Pada Kamis (25/07), para menteri keuangan negara-negara G20 berkumpul untuk membahas isu ketimpangan kekayaan. Ketimpangan kekayaan adalah pembagian kekayaan yang tidak merata antara orang kaya dan orang miskin dalam suatu masyarakat.
Menurut Oxfam International, 1% orang terkaya di seluruh dunia menguasai hampir dua pertiga (63%) dari seluruh kekayaan baru yang diciptakan antara Desember 2019 dan Desember 2021, yang berjumlah $26 triliun. Sebaliknya, kelompok 99% terbawah hanya menerima $16 triliun. Selain itu, Forbes melaporkan bahwa jumlah miliarder telah mencapai angka tertinggi sepanjang masa, dengan 2.781 individu secara kolektif memiliki kekayaan $14,2 triliun pada tahun 2024, meningkat sebesar $2 triliun dari tahun 2023.
Salah satu faktor penyebab ketimpangan kekayaan adalah penghindaran pajak. Direktorat Jenderal Pajak memperkirakan terdapat sekitar Rp 670 triliun (sekitar USD 45 miliar) aset-aset di Indonesia yang belum dilaporkan sehingga tax ratio Indonesia menjadi 10%, di bawah rata-rata tax ratio negara-negara di kawasan Asia Pasifik.
Hal tersebut membuat kekayaan terus berada dan bertambah di tangan orang kaya. Kekayaan besar itu diinvestasikan kembali sehingga kekayaan bertumbuh secara eksponensial seiring waktu. Menurut Forbes, 20 miliarder teratas menambahkan $700 miliar terhadap kekayaan gabungan mereka selama setahun terakhir. Democracy Now memprediksi bahwa dunia akan memiliki triliuner pertama dalam satu dekade mendatang. Di sisi lain, orang miskin hidup dari gaji ke gaji, terbatas pada upah minimum. Orang kaya menjadi semakin kaya, sedangkan orang miskin menjadi semakin miskin.
Brazil, sebagai pemegang kursi kepresidenan, bekerja sama dengan para menteri keuangan dari negara-negara kaya dan berkembang terkemuka untuk mencari sebuah solusi bagi masalah ketimpangan kekayaan.

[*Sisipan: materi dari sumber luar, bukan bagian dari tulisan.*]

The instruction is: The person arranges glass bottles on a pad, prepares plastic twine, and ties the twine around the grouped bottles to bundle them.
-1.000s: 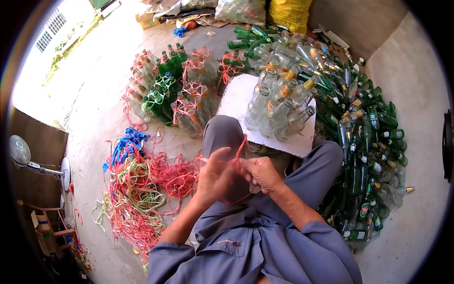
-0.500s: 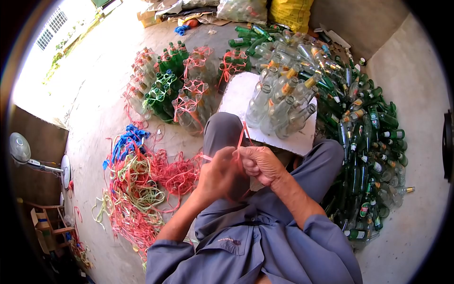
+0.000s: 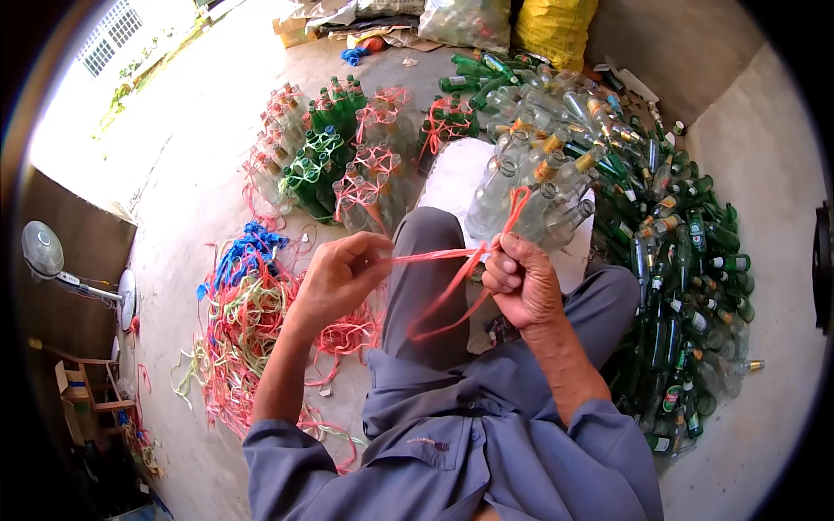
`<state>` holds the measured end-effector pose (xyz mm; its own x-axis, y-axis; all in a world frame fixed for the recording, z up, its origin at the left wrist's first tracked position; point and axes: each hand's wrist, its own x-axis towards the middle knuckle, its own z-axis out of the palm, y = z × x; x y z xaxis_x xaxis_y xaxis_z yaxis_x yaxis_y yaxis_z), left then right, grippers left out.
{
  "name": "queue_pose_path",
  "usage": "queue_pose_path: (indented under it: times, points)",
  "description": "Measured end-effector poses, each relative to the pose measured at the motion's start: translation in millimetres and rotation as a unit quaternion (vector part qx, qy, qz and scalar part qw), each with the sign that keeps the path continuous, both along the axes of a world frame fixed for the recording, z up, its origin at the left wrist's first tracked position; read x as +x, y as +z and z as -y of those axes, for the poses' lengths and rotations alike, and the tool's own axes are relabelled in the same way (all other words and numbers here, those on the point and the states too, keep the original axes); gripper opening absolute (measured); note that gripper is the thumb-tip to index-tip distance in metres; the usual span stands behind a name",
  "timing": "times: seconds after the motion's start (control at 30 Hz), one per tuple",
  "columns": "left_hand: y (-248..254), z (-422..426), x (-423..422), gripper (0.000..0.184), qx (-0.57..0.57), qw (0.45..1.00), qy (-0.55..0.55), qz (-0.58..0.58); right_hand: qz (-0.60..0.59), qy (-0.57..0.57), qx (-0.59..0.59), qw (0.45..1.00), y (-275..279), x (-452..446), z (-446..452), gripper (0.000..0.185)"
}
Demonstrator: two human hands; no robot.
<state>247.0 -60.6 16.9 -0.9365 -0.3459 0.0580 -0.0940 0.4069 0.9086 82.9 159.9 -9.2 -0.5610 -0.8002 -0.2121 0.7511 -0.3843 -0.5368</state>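
A pink-red plastic string stretches between my two hands above my lap. My left hand pinches one end of it, to the left of my knee. My right hand is closed on the string near a knot, with a loop standing up above the fingers and loose ends hanging below. Just beyond my right hand, a cluster of clear glass bottles stands on a white board between my knees.
Left of me lies a tangled heap of pink, green and blue string. Tied bundles of bottles stand ahead on the left. A large pile of loose bottles fills the right side. A fan stands far left.
My hands were close together over the string; they have moved apart, pulling it taut between them. A loop now stands above my right hand. The view has shifted slightly.
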Motion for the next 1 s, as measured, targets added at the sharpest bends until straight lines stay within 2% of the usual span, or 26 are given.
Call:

G20 mengeluarkan proposal yang mendorong individu dengan total aset lebih dari $1 miliar untuk membayar pajak penghasilan setara dengan 2% kekayaan mereka melalui berbagai pajak dalam negeri, termasuk pajak kekayaan.
Berbeda dengan pajak penghasilan, pajak kekayaan adalah pajak tahunan yang didasarkan pada seluruh nilai aset yang dimiliki pembayar pajak. Sejauh ini, pajak kekayaan hanya diimplementasikan oleh lima negara karena pemerintah-pemerintah takut pajak tersebut akan berdampak negatif pada perekonomian domestik dengan menghambat investasi dan kewirausahaan.
Sistem pajak kekayaan adalah sebagai berikut. Semua wajib pajak harus melaporkan seluruh harta dan liabilitas setiap tahun melalui surat pemberitahuan tahunan. Pajak kekayaan dikenakan atas kekayaan bersih individu, yang mencakup aset berdasarkan nilai pasarnya seperti real estat, deposito bank, saham, dan investasi keuangan lainnya, dikurangi liabilitas seperti hipotek dan utang lainnya. Seluruh kekayaan bersih di atas $1 miliar akan dikenakan pajak 2%. Contohnya, jika Anda memiliki kekayaan bersih $11 miliar, Anda harus membayar pajak 2% atas kekayaan Anda di atas $1 alias $10 miliar ($11 miliar dikurangi $1 miliar). Jadi, pajak kekayaan Anda adalah $200 juta (2% dari $10 miliar).
Pajak kekayaan bertujuan untuk mengurangi kesenjangan dengan memastikan bahwa individu terkaya memberikan kontribusi yang adil terhadap keuangan publik. Pendapatan dari pajak mendukung pelayanan publik dan program kesejahteraan sosial. Hal ini terbukti berhasil di salah satu negara dengan pajak kekayaan, yaitu Norwegia yang masuk peringkat 10 besar dalam distribusi kekayaan yang setara.
Jika proposal G20 ini berhasil, dunia bisa melihat peningkatan jumlah negara yang mengimplementasikan pajak kekayaan. Namun, menurut Sri Mulyani, G20 masih belum sepakat mengenai langkah terkait hal ini.